11. La partie qui justifie de l’avis d’un collège de médecins de l’Office français de l’immigration et de l’intégration qui lui est favorable doit être regardée comme apportant des éléments de fait susceptibles de faire présumer l’existence ou l’absence d’un état de santé de nature à justifier la délivrance ou le refus d’un titre de séjour. Dans ce cas, il appartient à l’autre partie, dans le respect des règles relatives au secret médical, de produire tous éléments permettant d’apprécier l’état de santé de l’étranger et, le cas échéant, l’existence ou l’absence d’un traitement approprié et effectivement accessible dans le pays de renvoi. La conviction du juge, à qui il revient d’apprécier si l’état de santé d’un étranger justifie la délivrance d’un titre de séjour dans les conditions ci-dessus rappelées, se détermine au vu de ces échanges contradictoires.
12. M. B expose être malvoyant et souffrir de problèmes d’audition. Toutefois, à cet égard, il ne produit, pas plus en appel qu’en première instance, de justificatifs médicaux selon lesquels un défaut de prise en charge médicale pourrait entraîner pour lui des conséquences d’une exceptionnelle gravité. En tout état de cause, aucune des pièces produites ne permet d’établir qu’il ne pourrait bénéficier de soins adaptés en Algérie. Le moyen tiré de la violation du 7° de l’article 6 de l’accord franco-algérien doit donc être écarté.
13. Il résulte de tout ce qui précède que la requête de M. B est manifestement dépourvue de fondement et doit être rejetée en application du dernier alinéa de l’article R. 222-1 du code de justice administrative.

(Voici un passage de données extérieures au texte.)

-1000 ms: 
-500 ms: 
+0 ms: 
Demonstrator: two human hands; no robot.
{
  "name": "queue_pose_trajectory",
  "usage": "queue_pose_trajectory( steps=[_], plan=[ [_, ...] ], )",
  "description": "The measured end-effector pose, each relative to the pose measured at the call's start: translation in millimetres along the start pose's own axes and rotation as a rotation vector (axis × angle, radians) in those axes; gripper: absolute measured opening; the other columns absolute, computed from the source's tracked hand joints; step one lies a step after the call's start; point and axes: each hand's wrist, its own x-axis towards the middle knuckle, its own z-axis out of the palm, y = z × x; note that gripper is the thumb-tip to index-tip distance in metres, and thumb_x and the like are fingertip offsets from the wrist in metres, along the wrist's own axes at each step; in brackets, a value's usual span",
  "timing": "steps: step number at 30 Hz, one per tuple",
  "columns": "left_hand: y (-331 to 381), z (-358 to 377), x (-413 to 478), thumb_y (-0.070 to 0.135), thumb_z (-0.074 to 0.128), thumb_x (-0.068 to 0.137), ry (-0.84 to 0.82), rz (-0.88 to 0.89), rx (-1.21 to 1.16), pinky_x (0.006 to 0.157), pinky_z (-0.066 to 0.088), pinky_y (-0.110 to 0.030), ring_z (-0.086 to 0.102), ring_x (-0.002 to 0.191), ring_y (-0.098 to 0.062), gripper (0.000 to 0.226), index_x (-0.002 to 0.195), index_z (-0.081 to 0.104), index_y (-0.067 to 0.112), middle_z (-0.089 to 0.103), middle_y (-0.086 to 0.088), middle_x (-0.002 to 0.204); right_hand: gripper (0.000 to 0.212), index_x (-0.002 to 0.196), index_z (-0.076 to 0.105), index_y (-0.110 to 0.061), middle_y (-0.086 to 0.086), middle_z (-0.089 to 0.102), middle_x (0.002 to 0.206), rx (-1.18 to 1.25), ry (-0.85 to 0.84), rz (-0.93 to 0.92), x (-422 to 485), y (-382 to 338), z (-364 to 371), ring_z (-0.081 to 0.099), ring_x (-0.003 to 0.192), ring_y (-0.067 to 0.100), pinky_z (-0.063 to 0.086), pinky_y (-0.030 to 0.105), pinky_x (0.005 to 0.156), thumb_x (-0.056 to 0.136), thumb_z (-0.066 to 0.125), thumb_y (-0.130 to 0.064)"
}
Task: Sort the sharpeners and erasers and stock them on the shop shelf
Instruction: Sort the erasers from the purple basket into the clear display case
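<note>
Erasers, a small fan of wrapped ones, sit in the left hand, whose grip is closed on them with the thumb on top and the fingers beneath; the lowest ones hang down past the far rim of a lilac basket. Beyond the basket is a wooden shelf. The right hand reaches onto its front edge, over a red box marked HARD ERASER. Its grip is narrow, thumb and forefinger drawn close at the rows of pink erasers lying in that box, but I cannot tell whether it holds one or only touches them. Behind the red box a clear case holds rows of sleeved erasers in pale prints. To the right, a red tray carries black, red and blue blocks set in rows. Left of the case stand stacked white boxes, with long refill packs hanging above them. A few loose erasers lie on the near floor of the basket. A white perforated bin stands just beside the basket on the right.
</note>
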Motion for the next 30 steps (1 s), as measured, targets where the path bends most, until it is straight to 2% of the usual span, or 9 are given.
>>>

Par voie de conséquence, il y a lieu de rejeter également ses conclusions présentées aux fins d’injonction et d’astreinte ainsi que celles présentées au titre des dispositions des articles 37 et 75 de la loi du 10 juillet 1991.
O R D O N N E :
Article 1er : La requête de M. B est rejetée.
Article 2 : La présente ordonnance sera notifiée à M. A B et au ministre de l’intérieur et des outre-mer.

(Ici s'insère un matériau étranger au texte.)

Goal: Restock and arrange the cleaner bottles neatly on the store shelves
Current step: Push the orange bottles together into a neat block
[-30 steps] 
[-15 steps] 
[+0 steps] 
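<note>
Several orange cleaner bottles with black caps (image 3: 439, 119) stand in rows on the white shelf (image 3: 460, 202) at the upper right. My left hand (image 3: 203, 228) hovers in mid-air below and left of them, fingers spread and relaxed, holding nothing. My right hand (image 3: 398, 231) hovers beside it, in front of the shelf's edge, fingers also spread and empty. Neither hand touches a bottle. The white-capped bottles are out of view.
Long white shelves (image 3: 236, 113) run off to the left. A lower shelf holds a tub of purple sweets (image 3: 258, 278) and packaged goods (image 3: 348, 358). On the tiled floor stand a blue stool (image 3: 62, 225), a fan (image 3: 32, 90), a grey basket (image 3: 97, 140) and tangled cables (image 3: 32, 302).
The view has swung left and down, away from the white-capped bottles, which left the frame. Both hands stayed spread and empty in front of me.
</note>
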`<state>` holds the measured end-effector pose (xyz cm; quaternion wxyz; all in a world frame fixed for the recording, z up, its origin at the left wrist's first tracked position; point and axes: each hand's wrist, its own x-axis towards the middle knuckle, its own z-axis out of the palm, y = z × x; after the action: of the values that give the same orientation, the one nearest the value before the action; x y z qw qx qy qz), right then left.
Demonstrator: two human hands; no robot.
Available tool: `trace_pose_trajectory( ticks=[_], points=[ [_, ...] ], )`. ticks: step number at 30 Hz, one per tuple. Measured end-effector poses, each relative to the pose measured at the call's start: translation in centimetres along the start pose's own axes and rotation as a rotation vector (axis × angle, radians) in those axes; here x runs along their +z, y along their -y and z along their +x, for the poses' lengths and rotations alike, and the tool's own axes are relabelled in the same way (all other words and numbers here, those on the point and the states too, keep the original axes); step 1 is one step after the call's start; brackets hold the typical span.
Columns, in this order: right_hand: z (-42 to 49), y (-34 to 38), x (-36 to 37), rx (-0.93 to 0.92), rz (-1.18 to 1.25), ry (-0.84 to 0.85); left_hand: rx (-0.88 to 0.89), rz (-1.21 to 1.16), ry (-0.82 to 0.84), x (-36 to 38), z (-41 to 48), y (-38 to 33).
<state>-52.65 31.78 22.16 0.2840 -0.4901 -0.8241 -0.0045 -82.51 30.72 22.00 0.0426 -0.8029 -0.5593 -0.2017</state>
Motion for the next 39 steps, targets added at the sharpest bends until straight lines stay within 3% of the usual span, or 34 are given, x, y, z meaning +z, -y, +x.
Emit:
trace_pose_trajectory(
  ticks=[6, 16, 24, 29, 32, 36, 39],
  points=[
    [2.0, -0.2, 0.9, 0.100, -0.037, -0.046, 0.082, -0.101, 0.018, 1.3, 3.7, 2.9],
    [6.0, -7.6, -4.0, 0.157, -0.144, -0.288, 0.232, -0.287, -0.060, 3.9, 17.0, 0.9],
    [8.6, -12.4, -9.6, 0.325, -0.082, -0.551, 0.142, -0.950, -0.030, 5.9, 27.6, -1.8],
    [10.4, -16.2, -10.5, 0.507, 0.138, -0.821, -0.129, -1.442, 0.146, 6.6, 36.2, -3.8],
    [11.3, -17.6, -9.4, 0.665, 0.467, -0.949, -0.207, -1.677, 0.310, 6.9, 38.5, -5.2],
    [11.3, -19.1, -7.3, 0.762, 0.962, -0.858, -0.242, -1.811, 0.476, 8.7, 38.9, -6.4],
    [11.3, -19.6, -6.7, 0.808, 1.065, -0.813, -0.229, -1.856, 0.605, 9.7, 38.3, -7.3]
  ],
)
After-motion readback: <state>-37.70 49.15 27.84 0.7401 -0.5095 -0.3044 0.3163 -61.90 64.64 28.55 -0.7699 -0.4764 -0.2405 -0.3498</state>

Copie en sera adressée au préfet de l’Hérault.
Fait à Toulouse, le 11 avril 2025.
Le président de la 1ère chambre,
É. Rey-Bèthbéder
La République mande et ordonne au ministre de l’intérieur, en ce qui le concerne, ou à tous commissaires de justice à ce requis, en ce qui concerne les voies de droit commun contre les parties privées, de pourvoir à l’exécution de la présente ordonnance.